▶ **PROBLEM STATEMENT**:
Give the listing again word for word, excluding the pictures it contains.

▶ **DATASET EXCERPT**:
▽
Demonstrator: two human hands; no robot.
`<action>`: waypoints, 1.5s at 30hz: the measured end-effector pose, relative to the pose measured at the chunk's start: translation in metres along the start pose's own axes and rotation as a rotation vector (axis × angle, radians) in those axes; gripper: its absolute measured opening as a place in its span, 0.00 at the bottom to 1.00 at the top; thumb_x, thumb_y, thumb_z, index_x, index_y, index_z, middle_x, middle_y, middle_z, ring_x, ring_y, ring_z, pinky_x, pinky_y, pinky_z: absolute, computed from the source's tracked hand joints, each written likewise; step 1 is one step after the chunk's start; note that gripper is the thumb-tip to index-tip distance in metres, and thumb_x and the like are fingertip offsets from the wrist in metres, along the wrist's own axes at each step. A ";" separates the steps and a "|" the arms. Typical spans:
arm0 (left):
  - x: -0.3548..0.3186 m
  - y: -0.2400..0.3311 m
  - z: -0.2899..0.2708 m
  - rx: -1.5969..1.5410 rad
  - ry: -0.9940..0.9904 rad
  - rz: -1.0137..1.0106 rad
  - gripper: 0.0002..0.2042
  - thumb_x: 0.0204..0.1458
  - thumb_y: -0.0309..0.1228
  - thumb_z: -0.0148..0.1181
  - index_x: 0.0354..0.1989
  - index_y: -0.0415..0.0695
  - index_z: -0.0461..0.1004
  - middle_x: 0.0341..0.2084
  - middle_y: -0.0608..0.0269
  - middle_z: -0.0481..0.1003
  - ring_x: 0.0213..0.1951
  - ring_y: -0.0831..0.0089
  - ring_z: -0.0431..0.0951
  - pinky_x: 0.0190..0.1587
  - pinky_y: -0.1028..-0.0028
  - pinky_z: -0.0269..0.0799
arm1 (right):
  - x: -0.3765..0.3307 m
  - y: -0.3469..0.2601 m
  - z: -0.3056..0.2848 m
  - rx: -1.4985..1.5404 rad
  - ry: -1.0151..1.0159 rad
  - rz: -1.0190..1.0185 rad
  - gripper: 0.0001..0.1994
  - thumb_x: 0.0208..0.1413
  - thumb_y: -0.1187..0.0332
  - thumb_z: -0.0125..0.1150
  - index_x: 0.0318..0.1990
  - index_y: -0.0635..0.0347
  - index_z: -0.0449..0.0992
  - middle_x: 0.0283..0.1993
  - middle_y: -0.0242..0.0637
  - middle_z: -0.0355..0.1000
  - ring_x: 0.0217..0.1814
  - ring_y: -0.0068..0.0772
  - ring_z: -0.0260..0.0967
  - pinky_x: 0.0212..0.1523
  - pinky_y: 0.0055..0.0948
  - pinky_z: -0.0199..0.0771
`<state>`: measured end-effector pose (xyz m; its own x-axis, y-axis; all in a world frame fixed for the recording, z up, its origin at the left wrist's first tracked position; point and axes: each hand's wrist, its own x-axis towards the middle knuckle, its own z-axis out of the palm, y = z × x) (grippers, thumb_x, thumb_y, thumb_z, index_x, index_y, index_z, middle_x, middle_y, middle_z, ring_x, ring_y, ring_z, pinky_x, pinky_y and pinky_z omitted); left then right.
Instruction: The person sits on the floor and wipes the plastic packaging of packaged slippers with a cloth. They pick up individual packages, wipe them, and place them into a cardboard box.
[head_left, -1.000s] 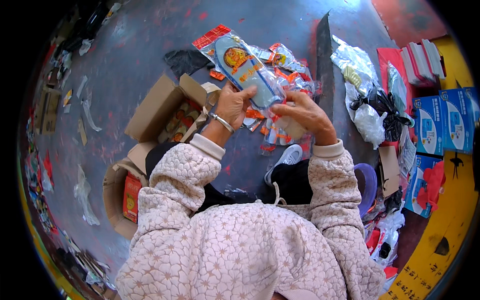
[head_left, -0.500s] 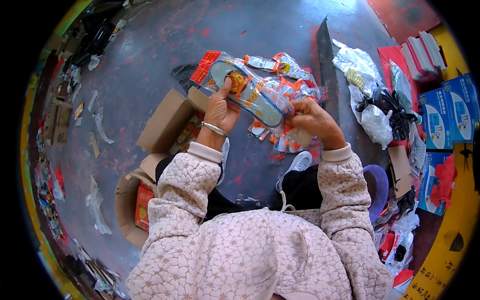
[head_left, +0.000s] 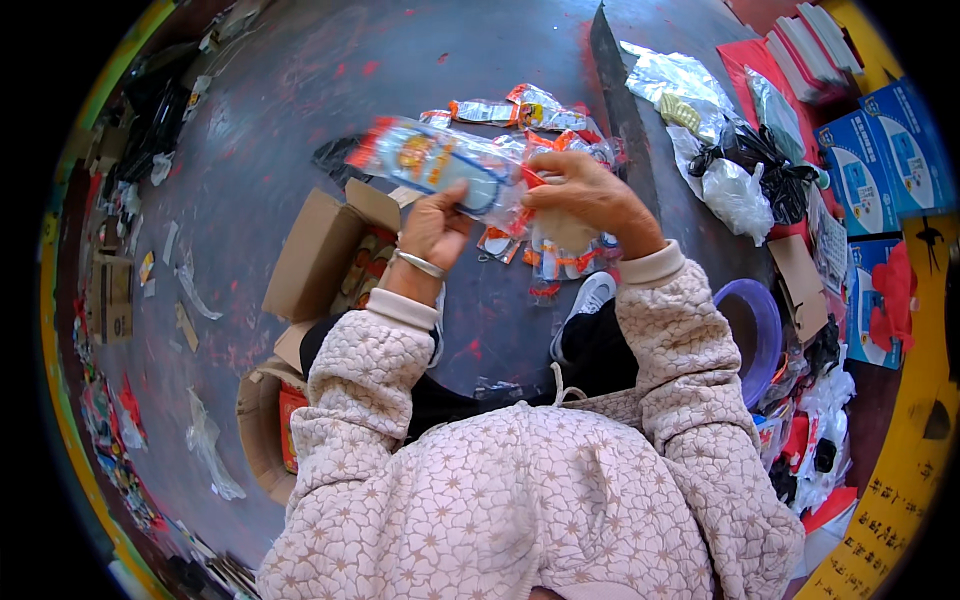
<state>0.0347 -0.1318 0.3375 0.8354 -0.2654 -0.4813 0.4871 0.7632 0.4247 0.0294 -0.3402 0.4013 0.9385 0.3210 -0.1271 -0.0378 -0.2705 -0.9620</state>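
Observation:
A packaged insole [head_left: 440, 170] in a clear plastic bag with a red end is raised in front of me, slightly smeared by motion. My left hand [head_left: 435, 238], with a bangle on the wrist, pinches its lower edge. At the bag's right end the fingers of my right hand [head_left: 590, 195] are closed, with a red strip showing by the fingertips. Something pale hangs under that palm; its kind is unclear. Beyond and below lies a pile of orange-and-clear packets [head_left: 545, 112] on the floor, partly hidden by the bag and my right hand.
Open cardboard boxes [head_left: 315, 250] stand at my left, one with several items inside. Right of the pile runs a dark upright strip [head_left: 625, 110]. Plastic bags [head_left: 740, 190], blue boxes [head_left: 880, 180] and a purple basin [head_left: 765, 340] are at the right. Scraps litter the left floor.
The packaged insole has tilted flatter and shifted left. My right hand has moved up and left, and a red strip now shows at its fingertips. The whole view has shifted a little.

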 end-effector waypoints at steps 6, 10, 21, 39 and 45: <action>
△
▶ **OUTPUT**:
Demonstrator: two human hands; no robot.
`<action>`: waypoints, 1.5s at 30hz: the measured end-effector pose, relative to the pose measured at the chunk's start: translation in metres along the start pose's own axes and rotation as a rotation vector (axis × angle, radians) in those axes; gripper: its absolute measured opening as a place in its span, 0.00 at the bottom to 1.00 at the top; thumb_x, thumb_y, thumb_z, index_x, index_y, index_z, middle_x, middle_y, middle_z, ring_x, ring_y, ring_z, pinky_x, pinky_y, pinky_z: absolute, computed from the source's tracked hand joints, each written likewise; step 1 is one step after the chunk's start; note that gripper is the thumb-tip to index-tip distance in metres, and thumb_x and the like are fingertip offsets from the wrist in metres, along the wrist's own axes at each step. A ";" separates the steps and a "|" the arms. Typical spans:
arm0 (left):
  - x: -0.3548..0.3186 m
  - y: -0.2400..0.3311 m
  - z: -0.2899..0.2708 m
  - rx: -1.5969..1.5410 rad
  - ry: -0.9940..0.9904 rad
  - rz: -1.0137..1.0106 rad
  - gripper: 0.0002..0.2042
  - thumb_x: 0.0204..0.1458
  - thumb_y: -0.0309..0.1228
  - thumb_z: -0.0148..0.1181
  - index_x: 0.0354..0.1989
  - index_y: -0.0415..0.0695
  - index_z: -0.0461..0.1004
  - middle_x: 0.0341..0.2084
  - middle_y: -0.0608..0.0269
  - middle_z: -0.0481..0.1003
  - ring_x: 0.0213..0.1951
  - ring_y: -0.0831..0.0089
  - ring_z: -0.0431..0.0951
  - pinky_x: 0.0190..0.1587
  - pinky_y: -0.1028..-0.0028
  - pinky_z: -0.0269..0.0799
arm1 (right):
  - x: -0.3765..0.3307 m
  - y: -0.3469..0.2601 m
  - z: -0.3056..0.2848 m
  - rx: -1.4985..1.5404 rad
  - ry: -1.0151..1.0159 rad
  - rz: -1.0190..1.0185 rad
  - gripper: 0.0001..0.1994
  - thumb_x: 0.0208..0.1413
  - thumb_y: -0.1187..0.0332
  - thumb_z: -0.0125..0.1150
  - index_x: 0.0318..0.1990
  - index_y: -0.0635..0.0347
  - index_z: -0.0449..0.0992
  - middle_x: 0.0283..0.1993
  - middle_y: -0.0242..0.0637
  - middle_z: -0.0355..0.1000
  - ring_x: 0.0217..0.1814
  - ring_y: -0.0068..0.0772
  - ring_z: -0.0260..0.0967
  - pinky_x: 0.0212..0.1523
  - pinky_y: 0.0055..0.0948
  - pinky_z: -0.0199..0.0771
`<state>`: measured end-effector pose (xyz m; its own x-axis, y-axis; all in a world frame fixed for the recording, z up, its origin at the left wrist's first tracked position; point and axes: each hand's wrist, its own x-axis towards the middle knuckle, its own z-axis out of the palm, y = z × x) (grippers, thumb_x, thumb_y, thumb_z, index_x, index_y, index_z, middle_x, middle_y, middle_z, ring_x, ring_y, ring_z, pinky_x, pinky_y and pinky_z omitted); left then right.
Instruction: The person sits on the floor and wipes the plastic packaging of packaged slippers with a cloth. They pick up individual packages, wipe them, and place them into a cardboard box.
[head_left, -1.000s] 
[head_left, -0.500s] 
[head_left, +0.000s] 
<state>0.0347 -0.1318 0.3375 0.8354 -0.2654 -0.4813 0.4871 0.7632 0.4247 0.0294 -0.3402 0.4013 0.9385 0.3210 -0.1271 -0.0378 -0.2705 -0.9620</state>
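Observation:
A packaged insole [head_left: 440, 170] in a clear plastic bag with a red end is raised in front of me, slightly smeared by motion. My left hand [head_left: 435, 238], with a bangle on the wrist, pinches its lower edge. At the bag's right end the fingers of my right hand [head_left: 590, 195] are closed, with a red strip showing by the fingertips. Something pale hangs under that palm; its kind is unclear. Beyond and below lies a pile of orange-and-clear packets [head_left: 545, 112] on the floor, partly hidden by the bag and my right hand.
Open cardboard boxes [head_left: 315, 250] stand at my left, one with several items inside. Right of the pile runs a dark upright strip [head_left: 625, 110]. Plastic bags [head_left: 740, 190], blue boxes [head_left: 880, 180] and a purple basin [head_left: 765, 340] are at the right. Scraps litter the left floor.
The packaged insole has tilted flatter and shifted left. My right hand has moved up and left, and a red strip now shows at its fingertips. The whole view has shifted a little.
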
 end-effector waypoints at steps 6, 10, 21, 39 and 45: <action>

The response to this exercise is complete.